> _Exercise goal_:
Copy out each line of the material in which the word "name" appears.

Segment Open

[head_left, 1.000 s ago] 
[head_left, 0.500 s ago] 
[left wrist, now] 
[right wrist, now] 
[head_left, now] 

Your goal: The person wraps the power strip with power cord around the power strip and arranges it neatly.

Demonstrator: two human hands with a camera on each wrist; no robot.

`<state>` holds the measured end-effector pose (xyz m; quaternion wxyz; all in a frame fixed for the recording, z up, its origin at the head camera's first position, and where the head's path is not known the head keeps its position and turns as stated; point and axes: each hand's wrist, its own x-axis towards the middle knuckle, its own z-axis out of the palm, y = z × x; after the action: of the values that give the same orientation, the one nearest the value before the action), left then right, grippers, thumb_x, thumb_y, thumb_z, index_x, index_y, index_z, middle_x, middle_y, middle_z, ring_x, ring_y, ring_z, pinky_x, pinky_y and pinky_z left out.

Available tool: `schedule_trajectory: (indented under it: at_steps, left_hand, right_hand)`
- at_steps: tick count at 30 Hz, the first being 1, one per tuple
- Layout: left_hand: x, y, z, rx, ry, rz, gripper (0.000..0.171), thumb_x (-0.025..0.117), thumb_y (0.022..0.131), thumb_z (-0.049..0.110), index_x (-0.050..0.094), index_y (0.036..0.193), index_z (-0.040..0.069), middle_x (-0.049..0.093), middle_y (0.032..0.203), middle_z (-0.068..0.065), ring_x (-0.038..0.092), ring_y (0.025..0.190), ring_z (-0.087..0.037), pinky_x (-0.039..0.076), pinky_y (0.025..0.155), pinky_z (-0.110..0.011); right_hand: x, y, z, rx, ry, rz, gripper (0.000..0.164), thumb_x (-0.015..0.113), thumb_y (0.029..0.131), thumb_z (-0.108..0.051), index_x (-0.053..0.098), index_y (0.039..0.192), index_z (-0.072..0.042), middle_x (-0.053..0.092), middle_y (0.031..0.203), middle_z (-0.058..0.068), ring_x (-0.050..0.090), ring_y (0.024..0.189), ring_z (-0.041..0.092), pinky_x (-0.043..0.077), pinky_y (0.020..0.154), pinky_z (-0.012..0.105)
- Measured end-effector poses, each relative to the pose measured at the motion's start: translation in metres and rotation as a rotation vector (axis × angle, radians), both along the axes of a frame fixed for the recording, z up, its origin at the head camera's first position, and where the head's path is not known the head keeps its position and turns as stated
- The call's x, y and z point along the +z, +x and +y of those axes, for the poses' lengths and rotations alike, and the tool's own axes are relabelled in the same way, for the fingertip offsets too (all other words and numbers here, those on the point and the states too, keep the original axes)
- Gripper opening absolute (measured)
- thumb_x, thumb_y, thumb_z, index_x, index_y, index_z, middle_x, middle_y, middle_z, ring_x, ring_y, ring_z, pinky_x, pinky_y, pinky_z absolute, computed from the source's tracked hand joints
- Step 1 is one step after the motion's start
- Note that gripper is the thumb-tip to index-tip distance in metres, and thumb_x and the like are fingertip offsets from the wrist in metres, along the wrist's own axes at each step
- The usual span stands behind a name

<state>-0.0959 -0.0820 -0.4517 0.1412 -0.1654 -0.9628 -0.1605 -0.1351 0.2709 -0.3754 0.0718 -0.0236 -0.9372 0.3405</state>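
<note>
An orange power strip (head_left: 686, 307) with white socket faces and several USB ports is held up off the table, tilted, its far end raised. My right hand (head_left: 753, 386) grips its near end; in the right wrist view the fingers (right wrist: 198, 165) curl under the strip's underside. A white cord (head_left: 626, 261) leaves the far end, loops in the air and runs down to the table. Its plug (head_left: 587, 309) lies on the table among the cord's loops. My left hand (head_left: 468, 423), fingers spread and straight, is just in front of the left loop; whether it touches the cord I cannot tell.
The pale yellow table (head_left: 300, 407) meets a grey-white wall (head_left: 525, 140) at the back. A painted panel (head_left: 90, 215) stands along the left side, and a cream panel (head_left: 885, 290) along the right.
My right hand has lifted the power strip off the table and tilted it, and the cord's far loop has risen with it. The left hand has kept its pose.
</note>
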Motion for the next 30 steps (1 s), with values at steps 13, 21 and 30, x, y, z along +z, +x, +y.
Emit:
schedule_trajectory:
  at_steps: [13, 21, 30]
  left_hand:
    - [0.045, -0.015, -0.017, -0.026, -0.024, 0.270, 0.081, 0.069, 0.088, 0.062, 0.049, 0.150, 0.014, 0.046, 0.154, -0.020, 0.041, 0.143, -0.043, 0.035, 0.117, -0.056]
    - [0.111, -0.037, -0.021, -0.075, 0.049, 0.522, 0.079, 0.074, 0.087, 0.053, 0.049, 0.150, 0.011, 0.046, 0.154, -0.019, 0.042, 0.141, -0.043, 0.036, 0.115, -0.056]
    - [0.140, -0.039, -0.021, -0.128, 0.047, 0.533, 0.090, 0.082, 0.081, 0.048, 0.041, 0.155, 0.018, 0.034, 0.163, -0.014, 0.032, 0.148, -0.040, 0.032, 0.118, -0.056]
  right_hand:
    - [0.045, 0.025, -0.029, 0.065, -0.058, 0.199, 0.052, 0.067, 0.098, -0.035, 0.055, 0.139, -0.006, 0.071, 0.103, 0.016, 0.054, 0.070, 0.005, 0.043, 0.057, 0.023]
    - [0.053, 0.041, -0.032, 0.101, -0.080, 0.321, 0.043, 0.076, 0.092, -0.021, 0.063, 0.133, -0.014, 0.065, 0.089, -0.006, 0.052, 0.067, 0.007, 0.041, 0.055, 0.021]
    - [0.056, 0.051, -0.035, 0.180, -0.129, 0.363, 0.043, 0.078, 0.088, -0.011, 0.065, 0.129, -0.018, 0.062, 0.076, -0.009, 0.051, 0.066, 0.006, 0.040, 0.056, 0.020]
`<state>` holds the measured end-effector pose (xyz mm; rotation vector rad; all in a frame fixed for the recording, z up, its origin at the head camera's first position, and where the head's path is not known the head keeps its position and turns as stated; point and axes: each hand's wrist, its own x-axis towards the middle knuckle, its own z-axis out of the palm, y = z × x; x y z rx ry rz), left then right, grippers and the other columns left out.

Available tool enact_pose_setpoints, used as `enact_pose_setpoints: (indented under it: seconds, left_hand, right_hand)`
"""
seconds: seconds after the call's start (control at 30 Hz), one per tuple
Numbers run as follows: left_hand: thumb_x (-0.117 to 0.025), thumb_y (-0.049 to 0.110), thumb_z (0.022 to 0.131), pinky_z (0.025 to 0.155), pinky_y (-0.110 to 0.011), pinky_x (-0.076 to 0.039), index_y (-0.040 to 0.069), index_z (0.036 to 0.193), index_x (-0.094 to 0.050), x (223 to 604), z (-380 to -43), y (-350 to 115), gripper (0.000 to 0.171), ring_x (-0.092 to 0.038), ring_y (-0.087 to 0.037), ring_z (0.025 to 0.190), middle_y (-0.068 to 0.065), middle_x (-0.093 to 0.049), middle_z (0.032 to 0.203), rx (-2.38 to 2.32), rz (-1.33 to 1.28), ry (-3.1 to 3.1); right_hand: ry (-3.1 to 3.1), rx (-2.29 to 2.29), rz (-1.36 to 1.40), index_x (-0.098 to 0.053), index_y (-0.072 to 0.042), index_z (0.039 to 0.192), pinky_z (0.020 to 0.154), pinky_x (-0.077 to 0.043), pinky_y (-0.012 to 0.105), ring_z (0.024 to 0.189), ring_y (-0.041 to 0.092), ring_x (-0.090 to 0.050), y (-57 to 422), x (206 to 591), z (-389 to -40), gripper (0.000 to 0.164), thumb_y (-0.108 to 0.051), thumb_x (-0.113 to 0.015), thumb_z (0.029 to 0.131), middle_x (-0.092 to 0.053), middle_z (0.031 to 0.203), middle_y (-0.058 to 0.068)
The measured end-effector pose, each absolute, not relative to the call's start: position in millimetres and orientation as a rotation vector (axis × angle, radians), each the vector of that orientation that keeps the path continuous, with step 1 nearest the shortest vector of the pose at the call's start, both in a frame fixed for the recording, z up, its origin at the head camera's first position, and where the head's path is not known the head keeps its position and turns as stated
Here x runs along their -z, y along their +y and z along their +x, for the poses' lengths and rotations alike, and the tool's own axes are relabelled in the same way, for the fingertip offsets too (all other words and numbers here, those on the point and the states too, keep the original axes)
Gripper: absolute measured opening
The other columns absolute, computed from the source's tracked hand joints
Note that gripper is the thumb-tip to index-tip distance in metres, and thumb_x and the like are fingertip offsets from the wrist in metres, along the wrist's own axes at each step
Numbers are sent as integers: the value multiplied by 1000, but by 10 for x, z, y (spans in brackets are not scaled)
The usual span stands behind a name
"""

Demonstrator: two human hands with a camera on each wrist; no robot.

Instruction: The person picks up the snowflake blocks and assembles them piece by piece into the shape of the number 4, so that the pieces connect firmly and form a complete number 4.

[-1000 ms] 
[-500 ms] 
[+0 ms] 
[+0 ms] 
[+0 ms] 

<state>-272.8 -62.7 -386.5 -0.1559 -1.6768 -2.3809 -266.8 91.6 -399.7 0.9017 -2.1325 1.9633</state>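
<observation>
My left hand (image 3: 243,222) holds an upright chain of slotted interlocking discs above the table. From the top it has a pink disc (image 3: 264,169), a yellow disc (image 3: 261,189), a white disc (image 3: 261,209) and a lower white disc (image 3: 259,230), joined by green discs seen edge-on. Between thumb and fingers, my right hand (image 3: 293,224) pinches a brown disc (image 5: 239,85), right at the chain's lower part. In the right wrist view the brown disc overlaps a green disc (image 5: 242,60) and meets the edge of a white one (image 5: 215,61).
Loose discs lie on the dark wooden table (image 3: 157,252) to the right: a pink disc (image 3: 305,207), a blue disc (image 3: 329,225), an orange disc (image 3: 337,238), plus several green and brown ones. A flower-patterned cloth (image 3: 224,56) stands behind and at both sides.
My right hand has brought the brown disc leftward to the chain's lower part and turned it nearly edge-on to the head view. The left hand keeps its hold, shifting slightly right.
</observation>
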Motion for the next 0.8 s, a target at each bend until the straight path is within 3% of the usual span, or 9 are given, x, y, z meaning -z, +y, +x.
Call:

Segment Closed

> _Task solution_:
- The usual span stands behind a name
The usual span stands behind a name

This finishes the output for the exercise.